Pepperdine University is full of gifted, talented people; the girls I live with exemplify that. One runs a nonprofit organization and is involved in a million other things; another is known for her surfing skills and her free spirit; one has the biggest heart for the nations and will move to some far-off place to proclaim the Gospel after graduation; another is known for her photography and eye for beauty; the one moving in just came back from serving in Kenya and has an incredible way with words. Each girl has a different gift and utilizes it to share Jesus.
Okay, Jesus, I understand that we all have “different gifts but the same God,” and we are all different parts of the body, but why can’t I have their gift? What do I even identify with? Am I the only one feeling this?
For a long time, I identified as multi-ethnic, as the exuberant one, as where I’m from, as my friend group, my family, academics, the sports I was involved in, etc. I’m not known for one thing nor have I been able to establish a firm identity. Because of that, sometimes I feel like I pale in comparison to the girls I live with. I remain in the background and my flesh desires to be seen; I desire to be known for something.
God has this funny way of speaking to my heart at unexpected moments. But I guess not all that unexpected since it was at church. After waking up for just another Sunday at Reality LA, God spoke truth and reminded me of my identity through the pastor’s message.
My identity does not lie with the things of this world or the gifts I am given (still figuring out exactly what those are). These will pass away, but my identity in Christ is unshakable. No longer do I desire others to see my accomplishments but to see the redeeming work that Christ has done in my heart. I do not desire to know what the world sees me as but choose to see my identity through the eyes of Christ. I charge you to do the same thing. Shed the worldly perspective and take on the identity that God has defined for us as His children. Here’s what I learned:
You are blessed.
Ephesians 1:3 says that we have been blessed with every spiritual blessing in Christ. That’s wild. By being in Christ, by identifying with Him, we are given every spiritual blessing. This is not something I can boast about, but it is something that causes me to boast in Jesus. His sacrifice has blessed us more than we could ever imagine.

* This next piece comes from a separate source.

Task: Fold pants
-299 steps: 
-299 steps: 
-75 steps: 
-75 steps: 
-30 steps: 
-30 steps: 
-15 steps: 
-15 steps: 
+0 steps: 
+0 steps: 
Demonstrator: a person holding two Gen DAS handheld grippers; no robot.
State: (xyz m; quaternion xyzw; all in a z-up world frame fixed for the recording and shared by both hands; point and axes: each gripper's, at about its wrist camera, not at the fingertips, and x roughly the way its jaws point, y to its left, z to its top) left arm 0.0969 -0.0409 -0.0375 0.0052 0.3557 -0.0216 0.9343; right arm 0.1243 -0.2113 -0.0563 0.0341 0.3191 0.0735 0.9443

You are chosen and you are adopted.
For He chose us in Him before the creation of the world to be holy and blameless in His sight. In love, He predestined us for adoption to sonship through Jesus Christ, in accordance to his pleasure and will – to the praise of his glorious grace, which he has freely given us in the One He loves.
We are chosen for a purpose – to give glory to God and be holy and blameless in His sight. This is brought about by being in Christ and growing in who He intended us to be. Also, we have been adopted into God’s family! He saved us, welcoming us into a family, and we now have access to our loving Father. We are children of God; He loves us as much as He loved His own perfect Son. And being a family, we are called to live in community as members of His household.
This is not to say I no longer struggle with identity. I do, but not nearly as often. I now know what my identity is and what I should set my identification foundation on – Christ. I cling to the idea that we are blessed, we are chosen, and we are adopted into God’s family. I am a child of God – that is how I choose to identify.
But by the grace of God I am what I am, and His grace to me was not without effect.